● Description of the task
Copy verbatim the block of lines in the entries below whose first line contains "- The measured" and whose last line contains "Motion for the". Leave out all other lines.

Stored entries
####################
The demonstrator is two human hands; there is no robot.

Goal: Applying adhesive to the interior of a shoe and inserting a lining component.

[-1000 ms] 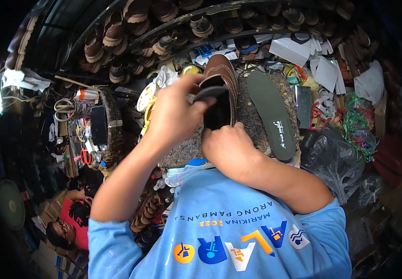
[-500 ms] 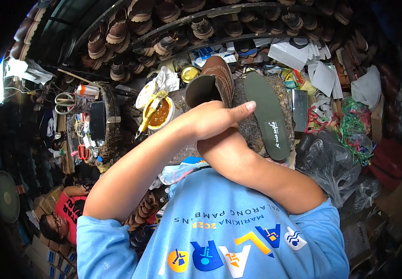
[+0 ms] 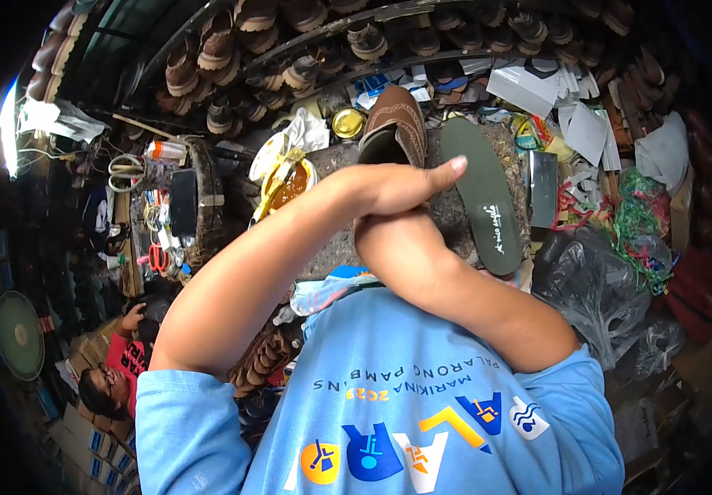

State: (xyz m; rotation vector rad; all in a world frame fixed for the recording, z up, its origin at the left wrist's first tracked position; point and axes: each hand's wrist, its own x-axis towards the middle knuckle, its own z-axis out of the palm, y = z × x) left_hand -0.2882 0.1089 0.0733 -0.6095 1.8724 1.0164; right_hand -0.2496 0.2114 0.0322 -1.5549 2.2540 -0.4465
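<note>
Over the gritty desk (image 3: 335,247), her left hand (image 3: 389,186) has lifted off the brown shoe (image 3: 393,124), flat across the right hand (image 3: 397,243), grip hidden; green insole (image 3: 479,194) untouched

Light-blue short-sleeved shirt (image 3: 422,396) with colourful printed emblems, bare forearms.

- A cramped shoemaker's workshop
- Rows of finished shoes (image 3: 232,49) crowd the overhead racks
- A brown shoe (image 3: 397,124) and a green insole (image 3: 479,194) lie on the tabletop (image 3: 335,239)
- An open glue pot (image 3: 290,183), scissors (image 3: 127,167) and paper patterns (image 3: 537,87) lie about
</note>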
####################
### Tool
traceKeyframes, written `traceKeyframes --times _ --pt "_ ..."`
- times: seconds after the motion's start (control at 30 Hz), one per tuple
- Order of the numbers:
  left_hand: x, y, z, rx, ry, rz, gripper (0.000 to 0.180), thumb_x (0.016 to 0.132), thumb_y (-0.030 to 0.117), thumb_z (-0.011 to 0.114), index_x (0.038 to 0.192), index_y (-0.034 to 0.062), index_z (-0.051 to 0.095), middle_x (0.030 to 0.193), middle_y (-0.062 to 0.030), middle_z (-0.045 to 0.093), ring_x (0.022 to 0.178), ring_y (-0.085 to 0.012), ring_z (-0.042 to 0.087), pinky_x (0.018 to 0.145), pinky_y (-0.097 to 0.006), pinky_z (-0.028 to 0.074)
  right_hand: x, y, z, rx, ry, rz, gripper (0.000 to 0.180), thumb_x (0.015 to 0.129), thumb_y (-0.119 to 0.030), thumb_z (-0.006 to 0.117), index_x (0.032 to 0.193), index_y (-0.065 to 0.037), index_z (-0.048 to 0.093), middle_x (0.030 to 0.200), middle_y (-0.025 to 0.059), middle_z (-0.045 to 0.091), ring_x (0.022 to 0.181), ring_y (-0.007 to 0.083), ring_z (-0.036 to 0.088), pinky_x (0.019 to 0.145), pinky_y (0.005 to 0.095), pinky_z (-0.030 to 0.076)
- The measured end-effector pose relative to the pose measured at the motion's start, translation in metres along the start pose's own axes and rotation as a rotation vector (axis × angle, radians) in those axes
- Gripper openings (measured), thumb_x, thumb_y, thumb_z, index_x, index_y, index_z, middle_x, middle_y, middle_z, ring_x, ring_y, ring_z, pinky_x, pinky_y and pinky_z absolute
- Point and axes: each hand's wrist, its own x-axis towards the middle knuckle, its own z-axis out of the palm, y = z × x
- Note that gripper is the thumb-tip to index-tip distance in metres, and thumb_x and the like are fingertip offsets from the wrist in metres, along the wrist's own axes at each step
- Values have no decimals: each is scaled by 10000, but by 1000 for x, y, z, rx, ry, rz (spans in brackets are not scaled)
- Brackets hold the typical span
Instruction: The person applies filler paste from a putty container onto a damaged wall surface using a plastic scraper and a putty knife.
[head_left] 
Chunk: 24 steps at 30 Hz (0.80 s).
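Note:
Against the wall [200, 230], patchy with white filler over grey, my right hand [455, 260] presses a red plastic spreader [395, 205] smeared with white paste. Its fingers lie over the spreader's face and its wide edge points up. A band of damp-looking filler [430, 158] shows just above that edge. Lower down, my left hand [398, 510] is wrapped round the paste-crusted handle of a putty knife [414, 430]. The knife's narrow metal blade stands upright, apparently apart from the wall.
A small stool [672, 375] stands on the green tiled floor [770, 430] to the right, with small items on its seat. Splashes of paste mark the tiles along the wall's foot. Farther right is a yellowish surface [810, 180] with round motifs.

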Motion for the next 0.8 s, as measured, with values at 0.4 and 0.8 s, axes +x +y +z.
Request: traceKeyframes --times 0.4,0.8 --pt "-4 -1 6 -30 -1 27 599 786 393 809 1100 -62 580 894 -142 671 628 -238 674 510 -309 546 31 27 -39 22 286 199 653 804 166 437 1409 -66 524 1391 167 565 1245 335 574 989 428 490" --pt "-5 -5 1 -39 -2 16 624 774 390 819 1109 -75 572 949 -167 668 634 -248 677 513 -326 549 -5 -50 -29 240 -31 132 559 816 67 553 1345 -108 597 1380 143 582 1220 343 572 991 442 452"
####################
● Expected output
- The measured end-effector pose relative to the pose measured at the motion's start, translation in metres along the start pose's own axes and rotation as a rotation vector (axis × angle, radians) in those axes
- Gripper openings (measured), thumb_x, thumb_y, thumb_z, index_x, index_y, index_z, middle_x, middle_y, middle_z, ring_x, ring_y, ring_z, pinky_x, pinky_y and pinky_z absolute
- Point and axes: each hand's wrist, its own x-axis towards the middle knuckle, its own z-axis out of the palm, y = z × x
- Note that gripper is the thumb-tip to index-tip distance in metres, and thumb_x and the like are fingertip offsets from the wrist in metres, along the wrist's own axes at each step
- Values have no decimals: each is scaled by 10000, but by 1000 for x, y, z, rx, ry, rz (spans in brackets are not scaled)
- Brackets hold the typical span
Instruction: The person applies filler paste from a putty container onto a damaged wall surface using a plastic scraper and a putty knife.
[head_left] 
Chunk: 24 steps at 30 Hz (0.80 s).
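Note:
Against the wall [200, 230], patchy with white filler over grey, my right hand [455, 260] presses a red plastic spreader [395, 205] smeared with white paste. Its fingers lie over the spreader's face and its wide edge points up. A band of damp-looking filler [430, 158] shows just above that edge. Lower down, my left hand [398, 510] is wrapped round the paste-crusted handle of a putty knife [414, 430]. The knife's narrow metal blade stands upright, apparently apart from the wall.
A small stool [672, 375] stands on the green tiled floor [770, 430] to the right, with small items on its seat. Splashes of paste mark the tiles along the wall's foot. Farther right is a yellowish surface [810, 180] with round motifs.
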
Motion for the next 0.8 s, as measured, with values at 0.4 and 0.8 s, axes +x +y +z.

That concludes the output for this exercise.